Il progetto, nato dalla collaborazione con Dario Gianoli, counselor formato in psicopedagogia generativa, è iniziato nel 2015 con l’intento di portare nelle pratiche educative oggetti che potessero agire come facilitatori a vari livelli. I concetti di instabilitàvuoto e mancanza sono stati rappresentati attraverso oggetti dalle forme semplici. Semplici per potersi “vestire” dei pensieri, dei ricordi e delle emozioni del giocatore.
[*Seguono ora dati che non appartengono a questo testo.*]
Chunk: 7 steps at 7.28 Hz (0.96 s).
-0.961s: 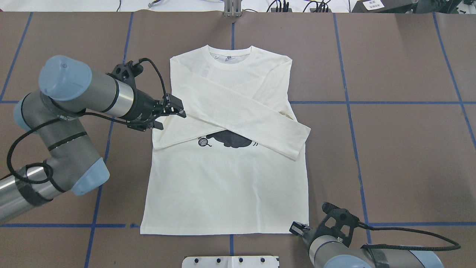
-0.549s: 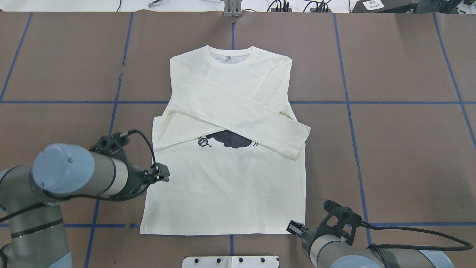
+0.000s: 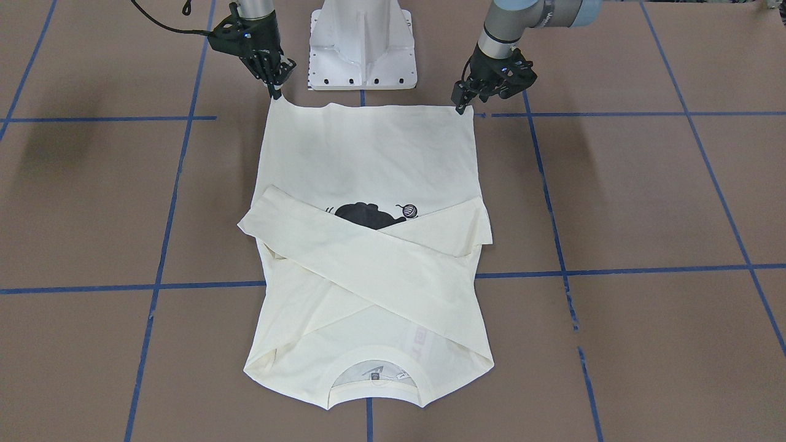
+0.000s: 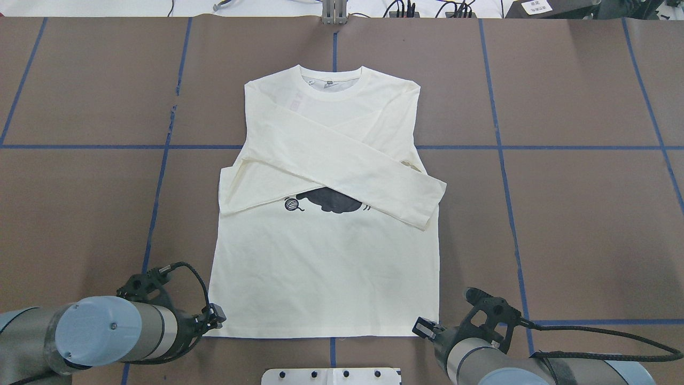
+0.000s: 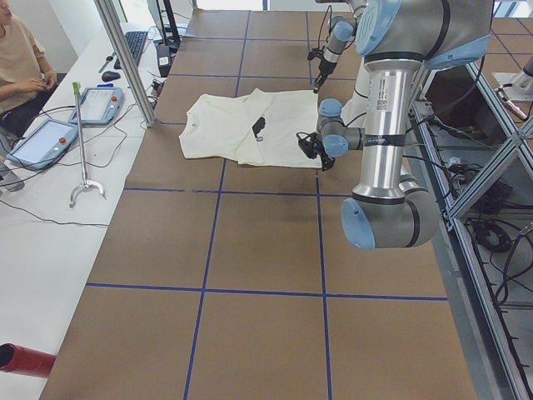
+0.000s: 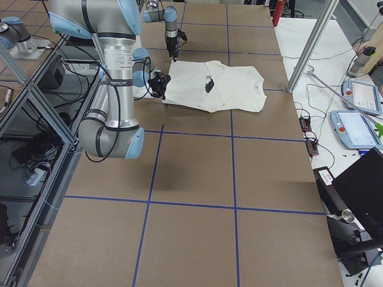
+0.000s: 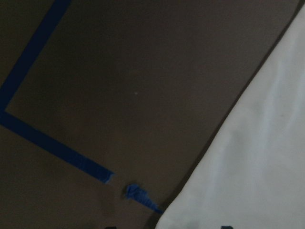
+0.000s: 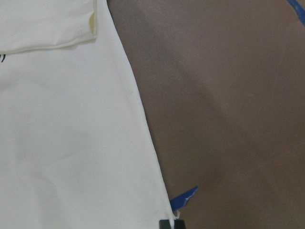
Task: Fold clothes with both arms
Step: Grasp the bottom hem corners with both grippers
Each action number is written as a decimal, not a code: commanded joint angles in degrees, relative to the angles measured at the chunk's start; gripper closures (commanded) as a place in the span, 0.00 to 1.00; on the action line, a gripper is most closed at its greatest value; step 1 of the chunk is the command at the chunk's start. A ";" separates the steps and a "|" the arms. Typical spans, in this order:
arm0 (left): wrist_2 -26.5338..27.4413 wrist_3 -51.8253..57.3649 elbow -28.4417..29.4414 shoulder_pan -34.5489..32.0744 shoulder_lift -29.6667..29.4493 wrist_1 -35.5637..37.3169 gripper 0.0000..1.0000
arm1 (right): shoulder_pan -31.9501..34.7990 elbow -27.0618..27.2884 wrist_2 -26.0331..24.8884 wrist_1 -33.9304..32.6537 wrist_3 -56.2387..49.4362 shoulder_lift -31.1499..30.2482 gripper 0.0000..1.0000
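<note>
The cream long-sleeved shirt lies flat on the brown table, collar away from me, hem toward me. Both sleeves are crossed over the chest and partly cover the black cat print. My left gripper is low at the hem's left corner; the left wrist view shows its fingers spread apart with the shirt's corner between them. My right gripper is at the hem's right corner, fingers close together on the cloth edge. In the front-facing view that corner peaks up toward the right gripper.
The white pedestal base stands just behind the hem between both arms. Blue tape lines cross the table. A metal post and cables sit at the far edge. An operator and teach pendants are beyond the table's end.
My left arm has swung from the shirt's left sleeve down to the hem's left corner. The right gripper has hardly moved; the hem's right corner has shifted slightly inward.
</note>
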 commanded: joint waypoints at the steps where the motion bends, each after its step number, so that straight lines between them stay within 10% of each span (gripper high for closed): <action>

Gli Awareness Toys sono stati presentati lo scorso 8 Ottobre a Games For Health Europe 2019, una conferenza che ha come tema i serious games di cui abbiamo parlato in questo articolo, quest’anno alla sua nona edizione. In un contesto in cui digitale e realtà virtuale sono stati i protagonisti, questi giocattoli, totalmente analogici, hanno provato a dare una prospettiva diversa sia sul ruolo dell’attivazione sensoriale nel gioco sia sul ruolo dell’educatore-guida in processi educativi così delicati e profondi.
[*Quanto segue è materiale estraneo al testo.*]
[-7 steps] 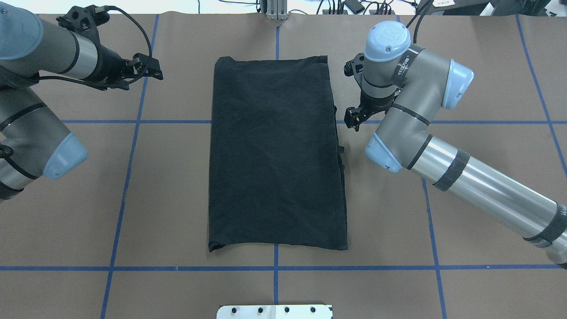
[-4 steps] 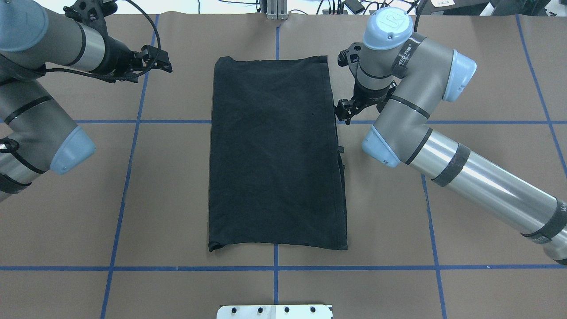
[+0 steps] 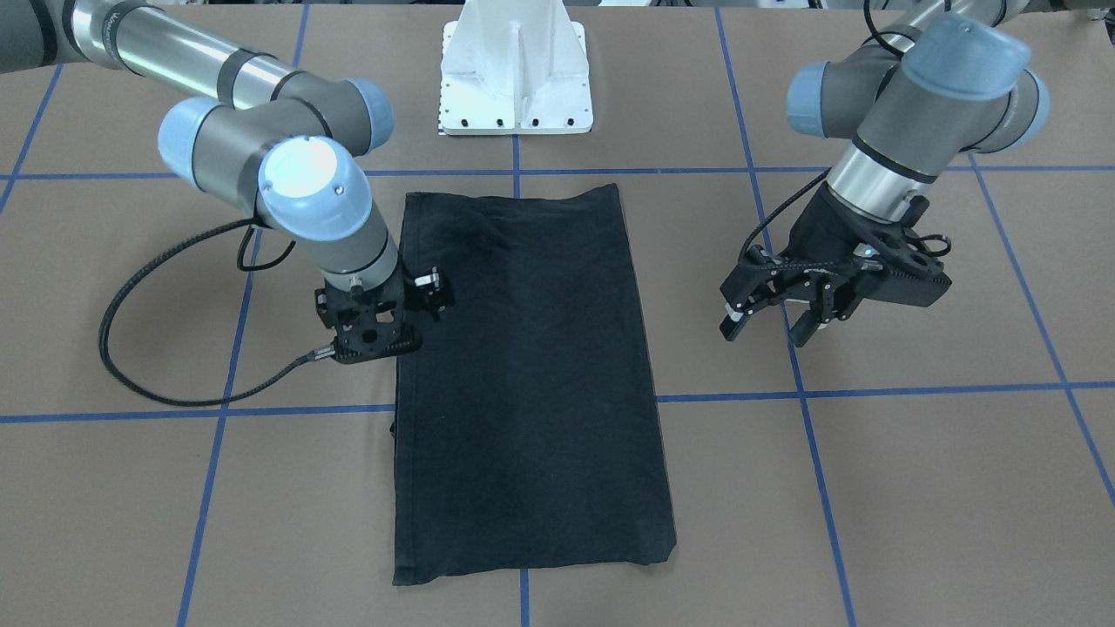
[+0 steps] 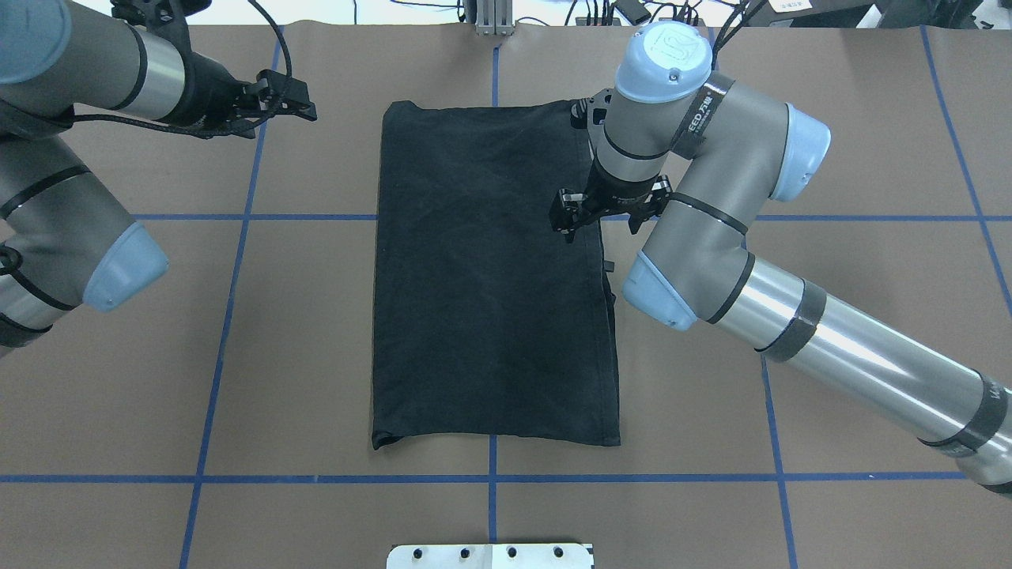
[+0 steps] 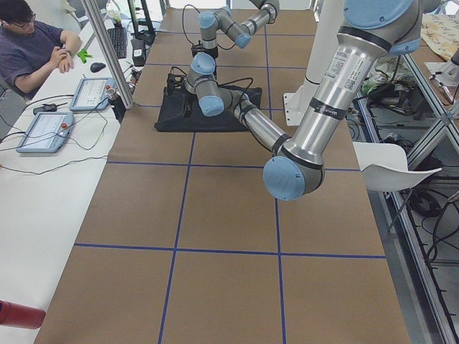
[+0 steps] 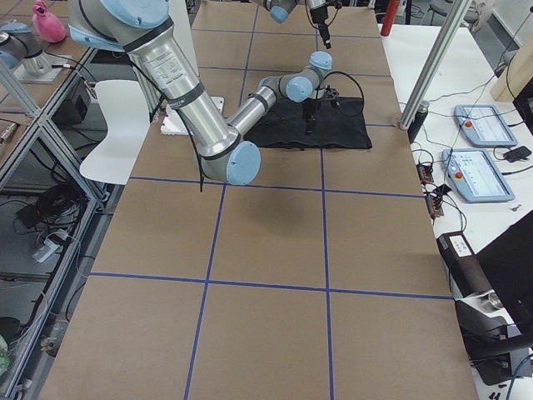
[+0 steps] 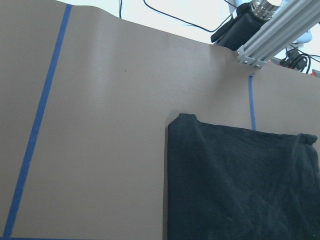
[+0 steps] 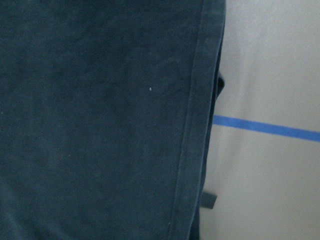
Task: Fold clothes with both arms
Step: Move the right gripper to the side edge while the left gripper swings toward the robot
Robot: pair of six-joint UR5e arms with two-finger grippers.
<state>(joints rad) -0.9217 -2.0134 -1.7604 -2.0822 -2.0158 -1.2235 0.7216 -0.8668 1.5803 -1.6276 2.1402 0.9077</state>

La collezione ha anche concorso per la pubblicazione sull’ADI Deign Index 2019, pubblicazione annuale dell’Associazione per il Disegno Industriale, che ogni anno raccoglie il miglior design italiano messo in produzione, selezionato dall’Osservatorio permanente del Design ADI. La selezione comprende prodotti o sistemi di prodotto di ogni merceologia, ricerche teorico-critiche, ricerche di processo o d’impresa applicate al design. Gli Awareness Toys sono stati pubblicati nella sezione Design per il Sociale in occasione della presentazione del volume, avvenuta a Milano lunedì 14 Ottobre nell’Auditorium del Museo Nazionale della Scienza e della Tecnologia Leonardo da Vinci. Un riconoscimento che conferma l’innovatività del progetto e che lo apre al pubblico specializzato. Gli Awareness Toys a Games for Health Europe e su ADI Design Index 2019 sono forse il segnale di qualcosa che cambia, di un attenzione che cambia verso il gioco sì ma anche verso l’adulto.